ARTICLE III. OFFICERS

§ 19. Number of Officers. The officers of the Corporation shall consist of (1) a President, (2) one or more Vice Presidents, (3) a Treasurer, and (4) a Secretary. Two or more offices may be held by the same person, except that the President shall not concurrently serve in another office.

§ 20. Officer Roles. The officers shall have the following responsibilities:

President/Chairperson. The President shall be the chief executive officer of the Corporation, shall preside over all meetings of the Board of Directors and its Executive Committee (if any), shall sign all corporate documents unless that responsibility is delegated to another officer, and shall direct the creation and implementation of resolutions of the Board.

Vice President(s). The Vice President(s) shall perform the duties of the President in the President's absence or incapacity and shall assist the President in the performance of the President's duties.

Secretary. The Secretary shall provide notice of all meetings to the Board of Directors, maintain an updated list of the membership of the Board of Directors, keep and organize minutes for all regular and special meetings, and certify and maintain the official records and corporate seal of the Corporation.

Treasurer/Chief Financial Officer. The Treasurer shall conduct the financial affairs of the Corporation as directed by the Board of Directors, shall have custody of corporate funds, and shall prepare and present reports regarding corporate finances as required, but no less often than at the annual meeting of the Board of Directors.

§ 21. Election and Term of Office. The officers shall be elected annually by the Board of Directors at the first meeting of the Board immediately following the annual meeting. Each officer shall serve a term of ________, or until a successor is duly elected and qualified, unless the officer sooner resigns or is removed.

§ 22. Compensation. Each officer may receive reasonable compensation for services rendered to the Corporation, as established by resolution of the Board of Directors at the annual meeting, provided that any such compensation shall be reasonable in amount and consistent with the requirements of Section 501(c)(3) of the Code and the prohibition on private inurement.

§ 23. Vacancies and Removal. The Board of Directors shall have the power to remove any officer or agent of the Corporation, with or without cause, whenever in its judgment the best interests of the Corporation will be served thereby. Any vacancy occurring for any reason may be filled by the Board of Directors.


ARTICLE IV. CORPORATE SEAL AND EXECUTION OF INSTRUMENTS

§ 24. Corporate Seal. The Corporation may have a corporate seal, which, if adopted, shall be affixed to all mortgages, deeds, and other instruments affecting or relating to real estate. The absence of a corporate seal shall not affect the validity of any instrument.

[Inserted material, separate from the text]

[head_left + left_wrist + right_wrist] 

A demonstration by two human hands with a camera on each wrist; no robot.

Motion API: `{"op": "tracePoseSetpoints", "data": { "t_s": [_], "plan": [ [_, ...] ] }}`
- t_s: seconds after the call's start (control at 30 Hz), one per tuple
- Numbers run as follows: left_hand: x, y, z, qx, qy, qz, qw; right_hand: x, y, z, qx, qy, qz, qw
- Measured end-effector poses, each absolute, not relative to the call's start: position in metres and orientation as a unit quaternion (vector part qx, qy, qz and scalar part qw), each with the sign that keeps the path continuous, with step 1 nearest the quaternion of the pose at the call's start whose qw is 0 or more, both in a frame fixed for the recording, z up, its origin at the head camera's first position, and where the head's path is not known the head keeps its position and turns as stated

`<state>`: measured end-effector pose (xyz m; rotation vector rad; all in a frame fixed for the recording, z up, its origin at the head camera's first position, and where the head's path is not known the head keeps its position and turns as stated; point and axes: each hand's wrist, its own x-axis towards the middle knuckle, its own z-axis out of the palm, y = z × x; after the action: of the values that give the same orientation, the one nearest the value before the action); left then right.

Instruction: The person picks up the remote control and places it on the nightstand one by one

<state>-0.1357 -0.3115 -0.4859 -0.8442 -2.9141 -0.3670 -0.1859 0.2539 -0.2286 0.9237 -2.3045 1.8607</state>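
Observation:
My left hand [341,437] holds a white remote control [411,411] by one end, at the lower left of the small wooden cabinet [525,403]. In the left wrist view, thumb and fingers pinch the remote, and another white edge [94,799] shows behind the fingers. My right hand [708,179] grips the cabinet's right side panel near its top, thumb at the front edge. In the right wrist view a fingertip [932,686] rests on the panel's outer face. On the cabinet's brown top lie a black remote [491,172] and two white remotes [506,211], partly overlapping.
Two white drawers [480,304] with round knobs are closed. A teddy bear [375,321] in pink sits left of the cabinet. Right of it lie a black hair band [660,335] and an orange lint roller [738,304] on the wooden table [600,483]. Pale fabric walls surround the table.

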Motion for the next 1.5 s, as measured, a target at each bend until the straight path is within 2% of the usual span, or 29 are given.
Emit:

§ 25. Instruments. All instruments executed on behalf of the Corporation that are required to be acknowledged and that affect an interest in real estate shall be executed by the President or another director. All other instruments executed by the Corporation, including a release of mortgage or lien, may be executed by the President. Notwithstanding the foregoing, any written instrument may be executed by such officer(s) or agent(s) as may be specifically designated by resolution of the Board of Directors.


ARTICLE V. BOOKS, RECORDS, AND FISCAL YEAR

§ 26. Books and Records. The Corporation shall keep correct and complete books and records of account and shall maintain minutes of the proceedings of its Board of Directors and of any committee having the authority of the Board of Directors. The Corporation shall keep at its principal office a copy of its Articles of Incorporation, these Bylaws, and such other records as are required by the Act. All books and records of the Corporation may be inspected by any director, or the director's agent or attorney, for any proper purpose at any reasonable time.

§ 27. Fiscal Year. The fiscal year of the Corporation shall be determined by resolution of the Board of Directors and shall be: ________.

§ 28. Loans. No loans shall be contracted on behalf of the Corporation and no evidence of indebtedness shall be issued in its name unless authorized by resolution of the Board of Directors. Such authority may be general or confined to specific instances. No loans shall be made by the Corporation to any of its directors or officers, and any director or officer who participates in the making of such a loan shall be liable to the Corporation to the extent provided by the Act.

§ 29. Tax Records and Returns. The Corporation shall file all returns and reports required by federal and state law, including, without limitation, the appropriate annual information return (IRS Form 990, 990-EZ, or 990-N) with the Internal Revenue Service and any required annual report or registration with the Secretary of State and the appropriate charitable-solicitation regulator of the State of ________.


ARTICLE VI. CONFLICT OF INTEREST AND PROHIBITED TRANSACTIONS

§ 30. Conflict-of-Interest Policy. The Board of Directors shall adopt and maintain a written conflict-of-interest policy consistent with Section 4958 of the Code and the regulations thereunder governing excess-benefit transactions. Each director and officer shall annually disclose in writing any actual or potential conflicts of interest.

§ 31. Private Inurement and Private Benefit. No part of the net earnings or assets of the Corporation shall inure to the benefit of, or be distributable to, any director, officer, member, or other private individual, except that the Corporation may pay reasonable compensation for services actually rendered and may make payments and distributions in furtherance of its exempt purposes as set forth in the Recitals.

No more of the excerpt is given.